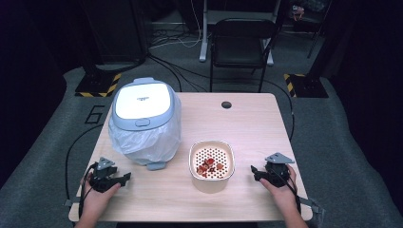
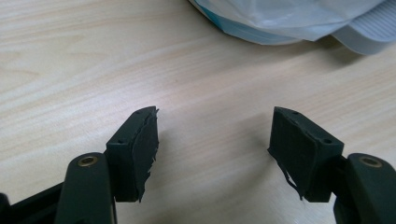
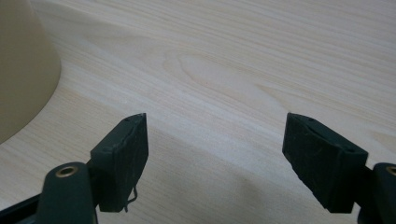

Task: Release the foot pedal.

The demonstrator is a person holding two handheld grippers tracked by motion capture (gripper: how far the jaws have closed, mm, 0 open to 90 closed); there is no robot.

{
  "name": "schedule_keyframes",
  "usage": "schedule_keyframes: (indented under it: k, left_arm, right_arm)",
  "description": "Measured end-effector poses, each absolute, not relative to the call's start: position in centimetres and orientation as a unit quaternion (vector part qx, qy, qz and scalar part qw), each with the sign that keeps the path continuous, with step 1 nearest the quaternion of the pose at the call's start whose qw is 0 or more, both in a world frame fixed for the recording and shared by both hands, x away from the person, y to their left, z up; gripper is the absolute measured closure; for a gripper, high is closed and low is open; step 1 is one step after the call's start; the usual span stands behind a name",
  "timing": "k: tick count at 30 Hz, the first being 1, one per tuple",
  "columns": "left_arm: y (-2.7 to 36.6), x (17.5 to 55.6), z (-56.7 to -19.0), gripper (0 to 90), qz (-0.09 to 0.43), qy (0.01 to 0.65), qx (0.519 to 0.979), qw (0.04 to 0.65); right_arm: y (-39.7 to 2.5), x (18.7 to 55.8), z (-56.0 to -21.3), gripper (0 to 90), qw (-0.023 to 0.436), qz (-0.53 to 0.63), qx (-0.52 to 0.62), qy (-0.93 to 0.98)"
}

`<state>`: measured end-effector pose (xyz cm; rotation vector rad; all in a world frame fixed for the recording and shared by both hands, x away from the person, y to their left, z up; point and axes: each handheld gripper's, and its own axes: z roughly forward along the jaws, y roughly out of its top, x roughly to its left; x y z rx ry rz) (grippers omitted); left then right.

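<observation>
A cream tub [image 1: 212,166] with a perforated insert holding red scraps [image 1: 210,166] stands at the front middle of the wooden table [image 1: 247,123]. Its cream wall [image 3: 23,70] rises at the left of the right gripper view. Behind and to its left sits a small bin with a grey-and-white lid [image 1: 141,101] and a clear plastic liner [image 1: 145,140]; its liner and base [image 2: 289,21] lie beyond the left jaws. My left gripper [image 1: 124,178] [image 2: 215,149] rests open near the front left edge, nothing between its jaws. My right gripper [image 1: 254,172] [image 3: 215,158] is open at the front right, beside the tub.
A round cable hole [image 1: 226,104] sits near the table's far edge. A black folding chair [image 1: 241,45] stands behind the table, with cables and striped stand bases [image 1: 97,85] on the grey floor. Bare wood lies between both grippers and the tub.
</observation>
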<state>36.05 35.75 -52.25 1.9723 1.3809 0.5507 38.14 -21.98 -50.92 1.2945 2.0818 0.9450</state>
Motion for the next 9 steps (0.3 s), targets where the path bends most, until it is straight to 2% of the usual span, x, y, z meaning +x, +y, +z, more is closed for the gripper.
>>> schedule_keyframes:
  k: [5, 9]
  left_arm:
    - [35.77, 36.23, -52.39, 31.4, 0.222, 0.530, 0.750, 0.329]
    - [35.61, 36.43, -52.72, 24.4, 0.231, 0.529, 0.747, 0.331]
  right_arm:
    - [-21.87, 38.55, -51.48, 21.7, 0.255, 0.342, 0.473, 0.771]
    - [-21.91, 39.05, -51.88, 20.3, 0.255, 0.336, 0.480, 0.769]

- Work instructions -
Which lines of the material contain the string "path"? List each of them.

- Answer for the task -
  "description": "Measured end-effector poses, each absolute, not relative to the call's start: position in centimetres and orientation as a unit quaternion (vector part qx, qy, qz and scalar part qw), each with the sign that keeps the path continuous, with step 1 nearest the quaternion of the pose at the call's start whose qw is 0 or more, both in a world frame fixed for the recording and shared by both hands, x away from the person, y to their left, z up; gripper is the absolute measured closure; for a gripper, high is closed and low is open; step 1 is one step after the call's start; the usual span stands behind a name",
Motion for the next 9 steps (0.3 s), targets where the path bends most, until it is straight to 2% of the usual span, x, y, z meaning +x, +y, +z, more is closed for the gripper.

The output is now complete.